If I could turn back time…
 
Ein besonderes Buch, dass es wirklich wert ist, gelesen zu werden!

1 von 1 Kunden fanden diese Rezension hilfreich.

Bewertung vom 09.03.2023
Das glückliche Geheimnis
Geiger, Arno

Das glückliche Geheimnis


gut

Das Glückliche Geheimnis / Arno Geiger

Es war das Cover mit seinen fröhlichen Farben und ein Klappentext, der mich neugierig gemacht hat und so habe ich an einem trüben Tag im Februar „Das Glückliche Geheimnis“ gekauft.
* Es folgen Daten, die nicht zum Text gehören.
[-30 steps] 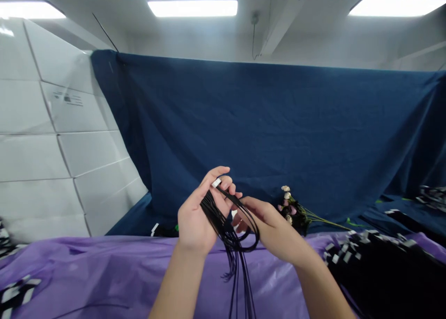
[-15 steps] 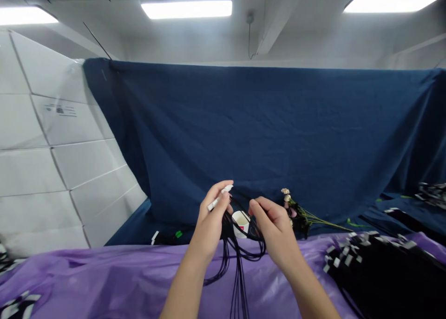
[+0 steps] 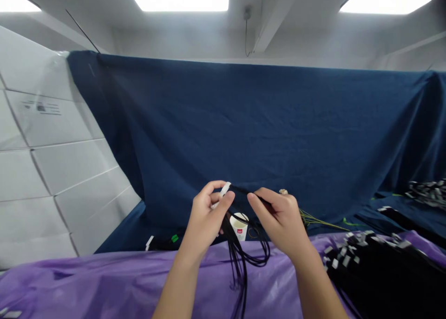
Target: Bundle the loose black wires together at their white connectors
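Here we are, right at the lower centre of the frame: my left hand (image 3: pixel 205 221) has a white end piece (image 3: pixel 225 189) pinched between thumb and fingers, tilted, its upper end pointing up and to the right. My right hand (image 3: pixel 284 221) is just beside it, a little apart, thumb pressed against curled fingers on a black strand (image 3: pixel 239 189) that runs across from the white end piece, bridging the gap between my two hands. And look below: a bunch of thin black cords (image 3: pixel 256 262) hangs from my left palm, looping toward the right, loose ends trailing to the bottom edge of the frame!

Right behind the cords, between my wrists, stands a white paper cup (image 3: pixel 240 226) with a red mark. Past my right knuckles a pale flower (image 3: pixel 283 192) peeks out, green stems (image 3: pixel 322 220) stretching rightward. Left of centre, a green piece (image 3: pixel 174 238) lies near a white tab (image 3: pixel 149 243).

Under it all, purple sheeting (image 3: pixel 114 282) spreads across the bottom. Lower right, a big pile of black cords with white ends (image 3: pixel 383 277); at the right edge, another black-and-white heap (image 3: pixel 430 193). A blue cloth (image 3: pixel 244 124) fills the middle, white boxes (image 3: pixel 69 166) stack up on the left, and bright ceiling lights (image 3: pixel 181 2) line the top!
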Action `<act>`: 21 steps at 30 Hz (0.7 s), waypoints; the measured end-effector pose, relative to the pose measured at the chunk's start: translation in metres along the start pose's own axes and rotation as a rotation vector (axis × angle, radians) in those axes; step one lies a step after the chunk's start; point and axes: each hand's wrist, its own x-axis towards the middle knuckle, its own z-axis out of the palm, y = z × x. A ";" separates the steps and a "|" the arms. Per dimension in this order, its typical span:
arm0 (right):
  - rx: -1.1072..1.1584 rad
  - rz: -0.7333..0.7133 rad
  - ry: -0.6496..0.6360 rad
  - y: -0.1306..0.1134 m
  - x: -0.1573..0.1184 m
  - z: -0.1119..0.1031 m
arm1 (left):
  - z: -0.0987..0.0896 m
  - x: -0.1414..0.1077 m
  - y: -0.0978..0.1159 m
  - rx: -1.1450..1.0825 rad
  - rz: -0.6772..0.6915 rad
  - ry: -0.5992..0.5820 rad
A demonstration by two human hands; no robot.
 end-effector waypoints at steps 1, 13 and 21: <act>-0.014 -0.025 -0.008 0.002 0.001 0.000 | -0.001 0.002 -0.001 0.012 -0.015 -0.013; -0.128 -0.240 0.125 0.025 0.006 0.011 | -0.006 0.000 -0.002 -0.200 -0.312 -0.233; -0.210 -0.352 0.297 0.034 0.006 0.008 | -0.002 -0.001 -0.012 -0.153 -0.437 -0.383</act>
„Ein Buch voller Lebens- und Straßenerfahrung, voller Menschenkenntnis, Liebe und Trauer.“
 
In dem Roman erzählt Arno Geiger von seinem Weg als Schriftsteller. Er berichtet von seiner Familie, den Sorgen um Eltern, die älter werden, von Beziehungen und Affären, Familie und Freunden und davon, dass er über einen langen Zeitraum die frühen Morgenstunden damit verbracht hat, das Altpapier von Wien zu durchsuchen. Was durch einen Zufall begann, entwickelt sich zu einem wichtigen Teil seines Tagesablaufes und seiner Arbeit - und sichert auch durch verwertbare Zufallsfunde die Existenz eines zunächst nicht erfolgreichen Autors.
Bücher, Drucke, Postkarten, Briefwechsel, all das findet er auf seinen Streifzügen. Einiges wird auf dem Flohmarkt verkauft, anderes dient, um mehr vom Leben der Menschen zu erfahren und zur Inspiration. Diese Touren sind „Das glückliche Geheimnis“ des Autors.

Das Buch erzählt von Höhen und Tiefen, einem leidenschaftlichen Künstlerleben, einer Gratwanderung zwischen Buchpreis und Burnout und von Liebe in vielfältiger Art und Weise.
 
Zunächst bin ich nicht richtig in die Erzählung reingekommen und wollte es schon zu den „lese ich irgendwann mal“-Büchern legen, denn auch wenn die Erzählweise flüssig und das Erzählte sicher sehr ehrlich ist, fehlte mir irgendwie Sympathie für die Geschichte. Aber dann waren da auch diese schönen Beschreibungen von Wien, wenn die Stadt morgens erwacht. Und auch die vielen wunderbaren Denkanstöße bezüglich Besitzes, erfülltem oder angefülltem Leben, nach der Frage, was bleibt und die verschiedenen Blickwinkel, die sich daraus ergeben, haben mir gefallen.
 
Es war letztlich ein anderes Buch, als ich erwartet habe.
Es ist ein Roman mit schönen Momenten.